**What is being asked:**
Each line that has the string "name" must be copied from the records below.

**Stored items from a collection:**
________________________________________

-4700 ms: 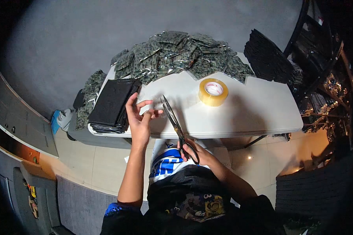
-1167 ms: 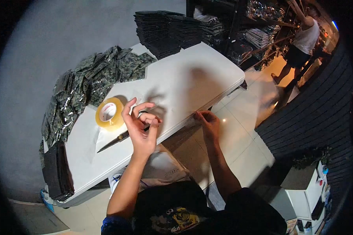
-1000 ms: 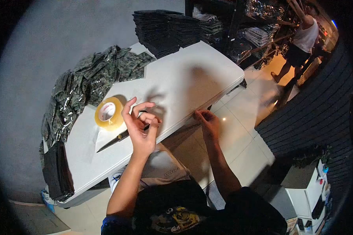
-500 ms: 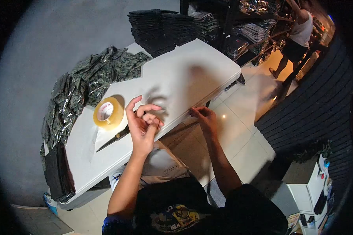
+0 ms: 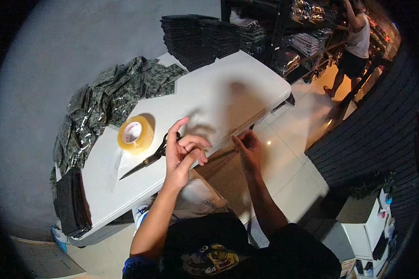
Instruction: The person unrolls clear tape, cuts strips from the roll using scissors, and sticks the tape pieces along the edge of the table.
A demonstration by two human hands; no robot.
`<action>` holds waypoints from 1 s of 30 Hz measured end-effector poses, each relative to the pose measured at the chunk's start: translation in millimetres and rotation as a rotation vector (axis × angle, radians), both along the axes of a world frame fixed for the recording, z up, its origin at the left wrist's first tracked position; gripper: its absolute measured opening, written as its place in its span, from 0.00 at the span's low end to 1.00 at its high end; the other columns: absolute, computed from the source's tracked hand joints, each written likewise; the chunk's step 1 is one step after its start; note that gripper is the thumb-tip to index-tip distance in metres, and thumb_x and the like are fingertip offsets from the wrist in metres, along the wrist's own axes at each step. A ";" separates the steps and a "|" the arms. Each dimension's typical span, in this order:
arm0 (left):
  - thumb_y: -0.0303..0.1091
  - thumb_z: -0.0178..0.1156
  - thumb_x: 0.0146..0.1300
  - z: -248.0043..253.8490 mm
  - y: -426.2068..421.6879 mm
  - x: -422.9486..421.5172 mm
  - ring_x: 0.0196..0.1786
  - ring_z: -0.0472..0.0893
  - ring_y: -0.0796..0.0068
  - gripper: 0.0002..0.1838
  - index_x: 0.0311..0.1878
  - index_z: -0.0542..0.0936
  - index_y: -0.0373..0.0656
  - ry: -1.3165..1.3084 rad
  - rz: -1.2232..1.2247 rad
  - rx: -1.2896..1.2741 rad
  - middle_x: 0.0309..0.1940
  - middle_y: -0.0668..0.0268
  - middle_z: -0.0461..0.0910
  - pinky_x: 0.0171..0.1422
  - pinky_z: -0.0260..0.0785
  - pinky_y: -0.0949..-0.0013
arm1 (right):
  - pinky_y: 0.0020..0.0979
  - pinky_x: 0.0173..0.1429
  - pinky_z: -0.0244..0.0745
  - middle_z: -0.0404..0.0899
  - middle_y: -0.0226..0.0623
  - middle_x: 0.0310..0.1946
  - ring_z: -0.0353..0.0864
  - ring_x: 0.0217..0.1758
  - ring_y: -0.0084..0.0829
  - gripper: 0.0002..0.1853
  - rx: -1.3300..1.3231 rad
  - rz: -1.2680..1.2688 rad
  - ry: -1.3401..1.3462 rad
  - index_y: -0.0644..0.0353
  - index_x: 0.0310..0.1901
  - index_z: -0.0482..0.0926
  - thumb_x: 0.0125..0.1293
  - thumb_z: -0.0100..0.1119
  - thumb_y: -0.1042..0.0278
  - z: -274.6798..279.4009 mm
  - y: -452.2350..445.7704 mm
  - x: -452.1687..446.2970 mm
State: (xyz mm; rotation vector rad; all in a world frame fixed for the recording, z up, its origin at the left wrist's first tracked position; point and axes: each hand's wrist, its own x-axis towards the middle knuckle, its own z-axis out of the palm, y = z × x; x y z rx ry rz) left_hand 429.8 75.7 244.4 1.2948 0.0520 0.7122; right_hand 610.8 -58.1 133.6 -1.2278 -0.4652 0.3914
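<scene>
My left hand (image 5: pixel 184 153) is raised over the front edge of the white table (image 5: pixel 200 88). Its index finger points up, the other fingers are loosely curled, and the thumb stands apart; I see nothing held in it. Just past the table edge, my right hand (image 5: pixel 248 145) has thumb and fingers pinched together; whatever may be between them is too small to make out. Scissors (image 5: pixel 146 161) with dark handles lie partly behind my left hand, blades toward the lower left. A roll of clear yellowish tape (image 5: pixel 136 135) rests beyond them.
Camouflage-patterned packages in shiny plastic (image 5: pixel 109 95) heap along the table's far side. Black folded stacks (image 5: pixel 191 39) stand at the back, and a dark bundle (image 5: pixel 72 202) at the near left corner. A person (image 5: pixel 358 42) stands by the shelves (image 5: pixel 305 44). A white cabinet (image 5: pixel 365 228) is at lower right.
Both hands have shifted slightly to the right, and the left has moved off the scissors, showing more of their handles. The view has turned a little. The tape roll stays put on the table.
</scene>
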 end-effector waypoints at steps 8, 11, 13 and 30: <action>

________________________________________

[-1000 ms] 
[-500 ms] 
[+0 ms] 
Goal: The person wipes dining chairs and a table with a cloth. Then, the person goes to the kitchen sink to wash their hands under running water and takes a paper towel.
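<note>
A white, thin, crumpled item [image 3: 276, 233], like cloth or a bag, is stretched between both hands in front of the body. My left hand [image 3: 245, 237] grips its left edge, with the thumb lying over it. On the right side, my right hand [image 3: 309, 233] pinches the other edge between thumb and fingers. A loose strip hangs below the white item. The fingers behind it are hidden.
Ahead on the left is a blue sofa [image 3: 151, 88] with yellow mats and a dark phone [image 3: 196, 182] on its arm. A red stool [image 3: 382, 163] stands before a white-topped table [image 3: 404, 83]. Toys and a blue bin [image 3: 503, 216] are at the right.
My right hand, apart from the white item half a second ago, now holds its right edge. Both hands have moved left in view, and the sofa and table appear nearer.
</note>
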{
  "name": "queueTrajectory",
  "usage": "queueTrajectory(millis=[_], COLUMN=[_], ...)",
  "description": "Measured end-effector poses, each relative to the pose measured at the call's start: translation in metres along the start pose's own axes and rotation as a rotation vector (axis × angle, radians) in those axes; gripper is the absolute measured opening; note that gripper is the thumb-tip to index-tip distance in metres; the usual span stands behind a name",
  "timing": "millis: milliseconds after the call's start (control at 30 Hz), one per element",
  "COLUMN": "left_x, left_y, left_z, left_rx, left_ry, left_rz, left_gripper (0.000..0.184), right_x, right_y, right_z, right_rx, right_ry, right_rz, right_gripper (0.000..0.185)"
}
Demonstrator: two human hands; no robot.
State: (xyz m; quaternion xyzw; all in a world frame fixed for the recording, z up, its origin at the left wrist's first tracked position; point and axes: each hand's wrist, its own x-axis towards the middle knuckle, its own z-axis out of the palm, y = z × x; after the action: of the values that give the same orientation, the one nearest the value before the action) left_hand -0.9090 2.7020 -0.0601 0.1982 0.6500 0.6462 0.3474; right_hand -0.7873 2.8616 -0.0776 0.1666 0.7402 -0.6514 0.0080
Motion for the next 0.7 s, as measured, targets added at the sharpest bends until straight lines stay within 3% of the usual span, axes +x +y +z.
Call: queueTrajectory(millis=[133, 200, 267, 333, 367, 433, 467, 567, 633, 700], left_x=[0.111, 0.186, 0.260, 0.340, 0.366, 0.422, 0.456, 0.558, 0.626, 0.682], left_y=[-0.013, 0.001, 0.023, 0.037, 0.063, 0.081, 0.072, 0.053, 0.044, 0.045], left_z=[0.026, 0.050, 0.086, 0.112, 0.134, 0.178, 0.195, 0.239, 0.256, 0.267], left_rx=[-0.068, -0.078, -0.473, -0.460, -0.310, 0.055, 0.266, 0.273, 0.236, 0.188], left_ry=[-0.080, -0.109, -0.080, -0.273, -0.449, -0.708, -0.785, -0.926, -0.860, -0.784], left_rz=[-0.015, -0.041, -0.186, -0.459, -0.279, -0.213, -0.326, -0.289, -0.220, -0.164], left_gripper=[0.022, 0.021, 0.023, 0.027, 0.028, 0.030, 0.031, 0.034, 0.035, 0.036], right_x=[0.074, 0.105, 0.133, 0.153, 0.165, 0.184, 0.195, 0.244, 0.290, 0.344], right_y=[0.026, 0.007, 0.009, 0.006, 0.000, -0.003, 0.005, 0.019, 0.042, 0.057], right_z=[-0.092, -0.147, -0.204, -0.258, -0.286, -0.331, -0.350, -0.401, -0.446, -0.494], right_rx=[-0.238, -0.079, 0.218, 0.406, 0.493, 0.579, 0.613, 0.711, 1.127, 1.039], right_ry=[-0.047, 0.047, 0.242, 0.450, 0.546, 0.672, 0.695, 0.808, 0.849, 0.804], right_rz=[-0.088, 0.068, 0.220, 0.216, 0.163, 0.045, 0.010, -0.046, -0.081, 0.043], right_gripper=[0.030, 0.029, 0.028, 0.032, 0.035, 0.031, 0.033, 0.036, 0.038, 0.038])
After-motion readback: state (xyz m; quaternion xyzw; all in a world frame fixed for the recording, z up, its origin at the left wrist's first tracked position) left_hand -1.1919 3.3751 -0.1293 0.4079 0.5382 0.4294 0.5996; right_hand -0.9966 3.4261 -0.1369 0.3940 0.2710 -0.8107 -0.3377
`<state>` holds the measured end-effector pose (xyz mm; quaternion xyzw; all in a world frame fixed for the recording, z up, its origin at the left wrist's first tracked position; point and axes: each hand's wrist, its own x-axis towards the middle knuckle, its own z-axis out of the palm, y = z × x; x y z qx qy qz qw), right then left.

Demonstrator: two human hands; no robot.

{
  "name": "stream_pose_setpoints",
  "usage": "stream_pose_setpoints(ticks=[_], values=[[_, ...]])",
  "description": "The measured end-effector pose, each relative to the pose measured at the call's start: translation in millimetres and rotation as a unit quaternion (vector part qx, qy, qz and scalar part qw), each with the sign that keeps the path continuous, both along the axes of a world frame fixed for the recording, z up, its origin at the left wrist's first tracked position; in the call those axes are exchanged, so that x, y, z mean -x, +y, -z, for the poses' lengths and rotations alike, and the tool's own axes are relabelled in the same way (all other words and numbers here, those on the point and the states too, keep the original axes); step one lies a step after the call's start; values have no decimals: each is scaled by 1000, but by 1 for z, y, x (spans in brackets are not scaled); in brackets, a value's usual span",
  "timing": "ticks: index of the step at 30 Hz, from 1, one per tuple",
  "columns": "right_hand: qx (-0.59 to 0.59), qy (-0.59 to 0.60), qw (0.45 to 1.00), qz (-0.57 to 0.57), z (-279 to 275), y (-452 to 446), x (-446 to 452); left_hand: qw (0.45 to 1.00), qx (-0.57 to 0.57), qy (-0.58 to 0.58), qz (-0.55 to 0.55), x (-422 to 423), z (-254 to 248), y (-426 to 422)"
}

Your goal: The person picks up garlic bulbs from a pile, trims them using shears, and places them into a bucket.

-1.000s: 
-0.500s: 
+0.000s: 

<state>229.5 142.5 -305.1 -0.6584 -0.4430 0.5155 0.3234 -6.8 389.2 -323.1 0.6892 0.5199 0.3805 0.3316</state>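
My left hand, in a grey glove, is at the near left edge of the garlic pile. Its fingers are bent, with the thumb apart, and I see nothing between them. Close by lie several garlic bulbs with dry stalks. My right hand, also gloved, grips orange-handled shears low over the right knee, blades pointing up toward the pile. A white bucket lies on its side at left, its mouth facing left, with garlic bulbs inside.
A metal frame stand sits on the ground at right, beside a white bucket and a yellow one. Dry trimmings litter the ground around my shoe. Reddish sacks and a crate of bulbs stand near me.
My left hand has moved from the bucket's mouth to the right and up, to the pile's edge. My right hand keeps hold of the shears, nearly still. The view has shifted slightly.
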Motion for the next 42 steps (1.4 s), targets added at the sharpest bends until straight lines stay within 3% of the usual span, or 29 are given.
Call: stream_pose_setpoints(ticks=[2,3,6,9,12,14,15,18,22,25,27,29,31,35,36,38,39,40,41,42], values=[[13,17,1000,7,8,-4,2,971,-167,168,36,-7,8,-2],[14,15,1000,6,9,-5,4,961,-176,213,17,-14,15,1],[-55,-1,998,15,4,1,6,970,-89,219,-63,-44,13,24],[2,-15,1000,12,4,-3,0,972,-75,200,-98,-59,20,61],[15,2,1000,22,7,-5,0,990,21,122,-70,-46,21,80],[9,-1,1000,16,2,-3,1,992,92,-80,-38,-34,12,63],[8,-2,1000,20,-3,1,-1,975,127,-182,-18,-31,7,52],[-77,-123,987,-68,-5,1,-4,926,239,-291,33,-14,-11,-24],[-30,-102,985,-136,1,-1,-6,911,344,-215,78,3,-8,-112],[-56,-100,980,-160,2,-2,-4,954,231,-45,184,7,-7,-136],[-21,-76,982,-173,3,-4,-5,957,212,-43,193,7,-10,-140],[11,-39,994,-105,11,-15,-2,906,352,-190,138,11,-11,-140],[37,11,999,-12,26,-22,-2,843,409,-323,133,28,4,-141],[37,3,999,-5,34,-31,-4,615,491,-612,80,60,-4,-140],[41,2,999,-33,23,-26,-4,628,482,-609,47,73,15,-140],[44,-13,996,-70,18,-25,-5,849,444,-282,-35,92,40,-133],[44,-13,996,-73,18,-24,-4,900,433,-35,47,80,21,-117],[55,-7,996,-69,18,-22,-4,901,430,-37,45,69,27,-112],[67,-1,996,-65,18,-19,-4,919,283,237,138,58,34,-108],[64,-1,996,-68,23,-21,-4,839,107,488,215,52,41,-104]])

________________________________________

**Task solution:**
  "name": "queueTrajectory",
  "description": "Measured end-effector poses, each relative to the pose measured at the call's start: translation in metres along the start pose's own axes and rotation as a rotation vector (axis × angle, radians) in those axes; gripper is the absolute measured opening; note that gripper is the thumb-tip to index-tip distance in metres; the usual span stands behind a name",
  "name": "stream_pose_setpoints",

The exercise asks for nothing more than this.